:: Problem details ::
Here the job is to copy the data exactly and to exclude every image from it.
◆ ◆ ◆
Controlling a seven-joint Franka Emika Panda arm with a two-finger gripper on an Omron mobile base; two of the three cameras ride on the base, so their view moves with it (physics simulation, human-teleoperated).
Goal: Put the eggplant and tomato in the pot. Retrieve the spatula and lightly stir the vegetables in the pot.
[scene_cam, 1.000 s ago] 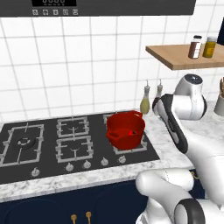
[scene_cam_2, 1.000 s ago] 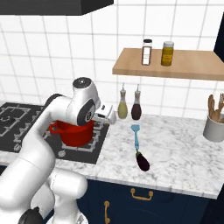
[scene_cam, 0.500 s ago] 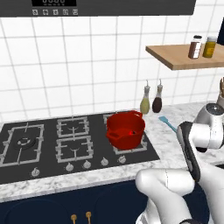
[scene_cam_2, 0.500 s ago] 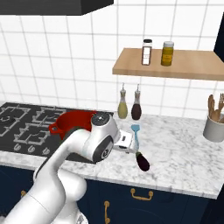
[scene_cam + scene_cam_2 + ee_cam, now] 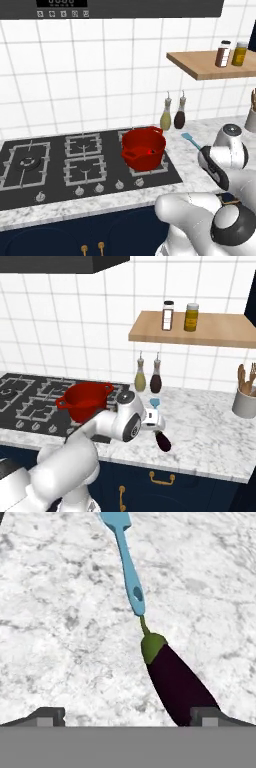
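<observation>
- The gripper (image 5: 127, 716) hung low over the marble counter (image 5: 55, 612), its two dark fingertips (image 5: 49, 715) spread wide apart and holding nothing.
- Right there at the hand, the eggplant (image 5: 175, 679) lay flat on the stone, its dark purple body running in toward the right fingertip; whether the two touched could not be told.
- The eggplant's green cap and thin stem pointed away from the hand, the stem tip just about meeting the end of the spatula (image 5: 127, 562) handle.
- The spatula lay flat too, handle toward the eggplant, light-blue blade farther off, almost in one line with it.
- From the right base view, the eggplant (image 5: 162, 440) sat near the front edge of the counter with the spatula (image 5: 155, 403) peeking out behind the arm's wrist.
- Over on the hob (image 5: 60, 165), the pot (image 5: 144, 148) stood upright on the right front burner, well apart from the eggplant, with something small and red showing inside it.
- At the back, two oil bottles (image 5: 173, 113) stood side by side against the tiled wall, just beyond the spatula (image 5: 191, 141).
- Higher up, a wooden shelf (image 5: 200, 331) carried two jars (image 5: 179, 316), and a utensil holder (image 5: 245, 401) stood at the counter's far right.
</observation>
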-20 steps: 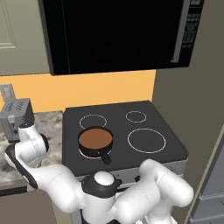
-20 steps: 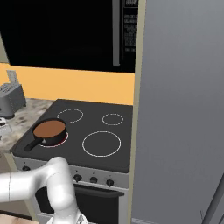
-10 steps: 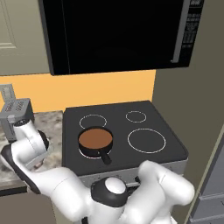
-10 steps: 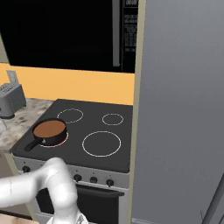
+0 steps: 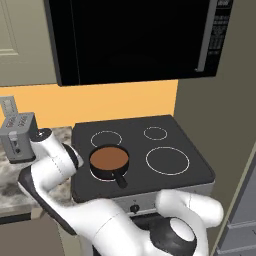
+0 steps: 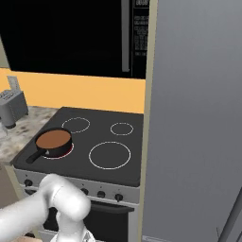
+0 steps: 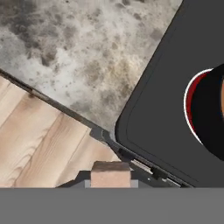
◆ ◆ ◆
:: Answer space ::
Controlling a seven-joint Franka Emika Panda arm with a two-finger gripper on an Omron mobile base; two of the three cameras ride on the base, so their view moves with it (physics simulation, human-teleoperated).
Goal: Put the eggplant and tomato in the pot. Retrieve the spatula and lightly stir the vegetables in the pot.
[scene_cam, 1.000 s ago] 
[scene_cam_2, 1.000 s ago] 
[scene_cam, 0.500 s ago] 
[scene_cam_2, 0.500 s ago] 
[scene_cam + scene_cam_2 + ee_cam, now] 
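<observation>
- The gripper (image 5: 127, 716) hung low over the marble counter (image 5: 55, 612), its two dark fingertips (image 5: 49, 715) spread wide apart and holding nothing.
- Right there at the hand, the eggplant (image 5: 175, 679) lay flat on the stone, its dark purple body running in toward the right fingertip; whether the two touched could not be told.
- The eggplant's green cap and thin stem pointed away from the hand, the stem tip just about meeting the end of the spatula (image 5: 127, 562) handle.
- The spatula lay flat too, handle toward the eggplant, light-blue blade farther off, almost in one line with it.
- From the right base view, the eggplant (image 5: 162, 440) sat near the front edge of the counter with the spatula (image 5: 155, 403) peeking out behind the arm's wrist.
- Over on the hob (image 5: 60, 165), the pot (image 5: 144, 148) stood upright on the right front burner, well apart from the eggplant, with something small and red showing inside it.
- At the back, two oil bottles (image 5: 173, 113) stood side by side against the tiled wall, just beyond the spatula (image 5: 191, 141).
- Higher up, a wooden shelf (image 5: 200, 331) carried two jars (image 5: 179, 316), and a utensil holder (image 5: 245, 401) stood at the counter's far right.
</observation>
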-20 steps: 
-20 steps: 
-10 steps: 
-10 steps: 
+0 steps: 
+0 steps: 
+0 steps: 

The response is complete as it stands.